Massacro di bambini a Homs - Foto AP
Il dittatore di Damasco è un uomo grigio, prevedibile e senza carisma. Ma capace di grandi crudeltà. E, mentre la sua gente muore, scarica canzoni da Internet
(di Federica Bianchi - l'Espresso)
Non è carismatico. Non è bello. Non è coraggioso. E non è neppure megalomane o stravagante come la media dei dittatori. Al contrario, Bashar Al-Assad, 46 anni, l'oftalmologo che per virtù dinastica controlla la Siria da 12 anni, è un uomo ordinario, persino prevedibile, nella sua asettica crudeltà: la personificazione della "banalità del male" per prendere in prestito la fulminante definizione che Hannah Arendt usò per il gerarca nazista Adolf Eichmann.
Sul web il suo nome è invariabilmente accompagnato dalla parola "macellaio", declinata in tutte le lingue e adottata dai commentatori come dai politici. Per David Cameron, ad esempio, il rais di Damasco ha messo in atto "un'atroce macelleria".
Fino a qualche mese fa nessuno sapeva molto su Bashar Al-Assad. Non era, e non voleva essere, una star della geopolitica mondiale. Adesso uccide, o meglio fa uccidere dalle truppe scelte del fratello minore Maher, per non perdere il potere. Non ha ambizioni ideologiche. E della guerra, dei morti non gli interessa granché. Purché rimanga al potere. Lo aveva fatto capire in un'intervista alla catena televisiva Abc l'anno scorso: "L'esercito non è cosa mia. Appartiene al governo". Non importa che poi sia lui il governo.
Nelle ore in cui gli altri sparano è incollato al pc per cercare su iTunes una canzone con cui inviare alla moglie un messaggio affettuoso. Homs è bombardata 300 volte, centinaia di persone perdono la vita, e Assad manda per e-mail ad Asma "God gave me you" di Blake Shelton:
"Ho combinato un macello con me stesso/ la persona che sono ultimamente /non è quella che voglio essere/ ma tu sei proprio qui vicino a me/a sopportare la tempesta in corso".
[...] Per strada di amore ce n'è poco. Moltissimi, oltre 10 mila, sono invece i morti, colpevoli di avere messo in discussione la dittatura e i privilegi di questa setta sciita - gli alawiti - che, pur essendo minoranza, tiene in pugno il Paese da oltre cinquant'anni.

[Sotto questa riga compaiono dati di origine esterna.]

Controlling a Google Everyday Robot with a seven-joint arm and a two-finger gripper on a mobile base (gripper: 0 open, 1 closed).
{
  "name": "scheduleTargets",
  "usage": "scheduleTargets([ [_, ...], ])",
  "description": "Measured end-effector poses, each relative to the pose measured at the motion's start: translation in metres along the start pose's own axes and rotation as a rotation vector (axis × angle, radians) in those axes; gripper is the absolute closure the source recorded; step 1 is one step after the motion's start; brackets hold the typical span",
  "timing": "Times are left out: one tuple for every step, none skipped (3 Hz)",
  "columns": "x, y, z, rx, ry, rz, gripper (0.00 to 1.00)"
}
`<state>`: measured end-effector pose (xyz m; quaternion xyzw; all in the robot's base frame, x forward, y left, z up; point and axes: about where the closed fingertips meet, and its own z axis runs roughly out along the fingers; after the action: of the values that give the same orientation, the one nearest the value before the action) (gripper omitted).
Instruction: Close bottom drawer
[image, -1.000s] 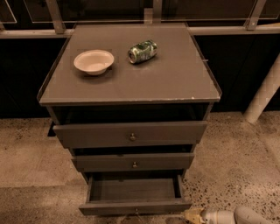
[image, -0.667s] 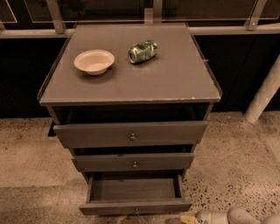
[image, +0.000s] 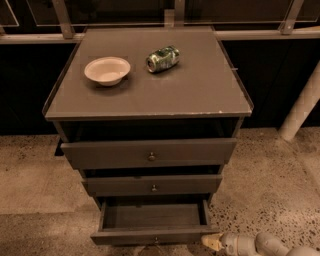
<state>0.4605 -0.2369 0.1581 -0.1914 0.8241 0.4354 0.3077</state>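
Note:
The bottom drawer (image: 155, 234) of the grey cabinet is pulled out, an empty dark grey tray with a slim front and a tiny round knob at the lower edge of the camera view. Above it are the middle drawer front (image: 152, 185) and the top, widest drawer front (image: 149, 152), both standing slightly out. My gripper (image: 211, 241) reaches in from the lower right on a pale arm. Its tip sits just off the right front corner of the bottom drawer, close to or touching it.
A white bowl (image: 107, 70) and a green can (image: 162, 59) lying on its side rest on the cabinet top (image: 200, 90). A white post (image: 302, 102) stands at the right. Speckled floor (image: 35, 185) surrounds the cabinet; a dark wall with railing is behind.
My gripper and arm have shifted slightly right and down along the bottom edge. The bottom drawer stands out about as far as before.

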Motion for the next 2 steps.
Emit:
scheduleTargets([
  [0.000, 0.001, 0.000, 0.003, -0.003, -0.004, 1.00],
  [-0.031, -0.007, 0.002, 0.069, -0.024, -0.086, 1.00],
])
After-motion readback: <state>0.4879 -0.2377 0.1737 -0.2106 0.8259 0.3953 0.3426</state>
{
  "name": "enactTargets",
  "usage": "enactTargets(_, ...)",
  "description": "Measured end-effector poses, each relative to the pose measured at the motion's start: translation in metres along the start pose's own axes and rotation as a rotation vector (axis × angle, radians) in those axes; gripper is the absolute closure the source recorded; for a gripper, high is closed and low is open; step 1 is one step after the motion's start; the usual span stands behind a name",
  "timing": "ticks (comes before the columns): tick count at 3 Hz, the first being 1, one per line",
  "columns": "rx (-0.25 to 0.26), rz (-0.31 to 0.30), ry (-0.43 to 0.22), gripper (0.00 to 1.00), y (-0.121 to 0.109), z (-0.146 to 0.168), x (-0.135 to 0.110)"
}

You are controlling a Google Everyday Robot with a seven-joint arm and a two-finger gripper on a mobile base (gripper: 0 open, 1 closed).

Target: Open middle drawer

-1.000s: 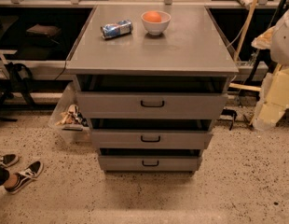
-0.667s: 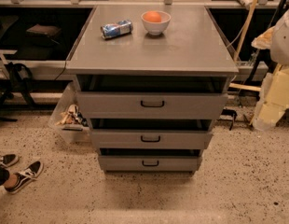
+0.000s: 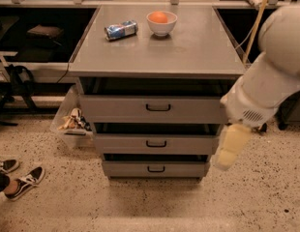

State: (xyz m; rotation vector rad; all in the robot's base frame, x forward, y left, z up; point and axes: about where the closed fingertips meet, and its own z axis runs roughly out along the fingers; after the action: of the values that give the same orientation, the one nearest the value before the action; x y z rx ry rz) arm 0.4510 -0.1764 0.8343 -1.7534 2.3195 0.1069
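Grey metal bench [image 3: 198, 47] holding a blue can [image 3: 121, 30] and a bowl [image 3: 162, 27] with an orange [image 3: 158, 17]. Beneath, the middle drawer [image 3: 121, 144] with its black loop handle [image 3: 156, 143] lies between two others. The robot's pale hand [image 3: 231, 148] hangs just right of it; clenched or released, cannot tell

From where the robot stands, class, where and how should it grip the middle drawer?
Grip the small black loop handle centred on the middle drawer, coming straight from the front; its flat face offers no other hold. The gripper hangs to its right.
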Motion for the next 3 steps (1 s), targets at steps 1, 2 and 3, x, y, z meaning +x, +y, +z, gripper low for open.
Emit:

Fino a un paio di anni fa Bashar era chiamato "il dittatore per caso" oppure "il gattino isterico" per sottolineare la sua inadeguatezza rispetto al padre Hafez, il Leone, l'uomo che ha disseminato ordine e terrore per tre decadi e che pur di rimanere inchiodato al potere, esattamente 30 anni prima del massacro di Homs da parte di Bashar, aveva fatto uccidere in una sola notte 20 mila persone ad Hama. Il suo successore avrebbe dovuto essere il figlio maggiore Bassel, molto più conforme al profilo tradizionale del despota: bello come il sole, carismatico e spietato sì, ma con classe. Peccato che l'amore per l'alta velocità lo abbia fatto schiantare a bordo della sua Maserati a soli 32 anni e che il terzo dei fratelli Assad, Maher fosse considerato una testa troppo calda per ricoprire la più alta carica del Paese.

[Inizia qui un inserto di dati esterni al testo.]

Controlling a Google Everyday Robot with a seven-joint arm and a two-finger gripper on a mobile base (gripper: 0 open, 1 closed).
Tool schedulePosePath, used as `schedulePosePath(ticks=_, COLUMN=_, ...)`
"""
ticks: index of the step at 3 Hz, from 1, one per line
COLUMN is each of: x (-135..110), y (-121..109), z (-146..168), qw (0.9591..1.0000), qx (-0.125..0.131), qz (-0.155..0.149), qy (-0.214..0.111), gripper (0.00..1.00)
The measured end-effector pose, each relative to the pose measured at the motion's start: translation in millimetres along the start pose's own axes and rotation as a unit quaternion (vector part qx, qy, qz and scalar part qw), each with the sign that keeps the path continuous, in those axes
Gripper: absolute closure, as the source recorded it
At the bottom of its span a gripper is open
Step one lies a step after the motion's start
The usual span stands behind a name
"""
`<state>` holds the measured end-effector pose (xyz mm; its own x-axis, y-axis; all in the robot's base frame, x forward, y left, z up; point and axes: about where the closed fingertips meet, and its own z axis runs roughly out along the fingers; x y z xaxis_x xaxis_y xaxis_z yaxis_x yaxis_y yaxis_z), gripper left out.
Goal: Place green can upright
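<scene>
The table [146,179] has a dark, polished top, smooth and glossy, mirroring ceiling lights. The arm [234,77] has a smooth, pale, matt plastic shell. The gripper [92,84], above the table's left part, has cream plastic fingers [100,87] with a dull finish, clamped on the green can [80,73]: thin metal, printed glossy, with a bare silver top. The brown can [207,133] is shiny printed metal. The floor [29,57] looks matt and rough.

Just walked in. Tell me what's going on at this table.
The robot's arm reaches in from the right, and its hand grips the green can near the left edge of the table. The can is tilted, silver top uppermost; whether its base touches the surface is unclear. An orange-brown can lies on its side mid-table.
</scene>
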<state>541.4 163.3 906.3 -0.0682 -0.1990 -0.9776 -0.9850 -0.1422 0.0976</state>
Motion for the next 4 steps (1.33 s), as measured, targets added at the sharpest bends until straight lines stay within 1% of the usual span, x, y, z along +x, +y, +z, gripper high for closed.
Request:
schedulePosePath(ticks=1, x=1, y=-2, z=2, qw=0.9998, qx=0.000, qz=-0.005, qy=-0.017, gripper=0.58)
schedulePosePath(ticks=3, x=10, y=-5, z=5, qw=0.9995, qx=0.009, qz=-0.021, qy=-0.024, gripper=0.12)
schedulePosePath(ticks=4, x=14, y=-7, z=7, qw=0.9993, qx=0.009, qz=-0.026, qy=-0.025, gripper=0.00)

Così il padre scelse lui, l'esatto contrario: timido, freddo, logico. Quando il Leone morì, nel 2000, l'erede aveva solo 34 anni, sei in meno di quelli richiesti dalla Costituzione per diventare presidente. Ma il testo venne emendato e il giovane Assad salì al "trono" tra le lusinghe di una corte che, ignorandone l'espressione da topo, le orecchie da Dumbo e la "s" sibilante, si inchinò al punto di elogiarne le doti fisiche. Poco dopo sposò Asma, un'amica frequentata mentre viveva a Londra, figlia di un cardiologo siriano. Dieci anni più giovane di Bashar e irrimediabilmente ambiziosa, non ci pensò due volte a scambiare la prospettiva di una noiosa carriera nella City londinese con l'opportunità di trasformarsi in una novella Farah Diba, che divenne imperatrice sposando lo Shah di Persia Reza Pahlavi.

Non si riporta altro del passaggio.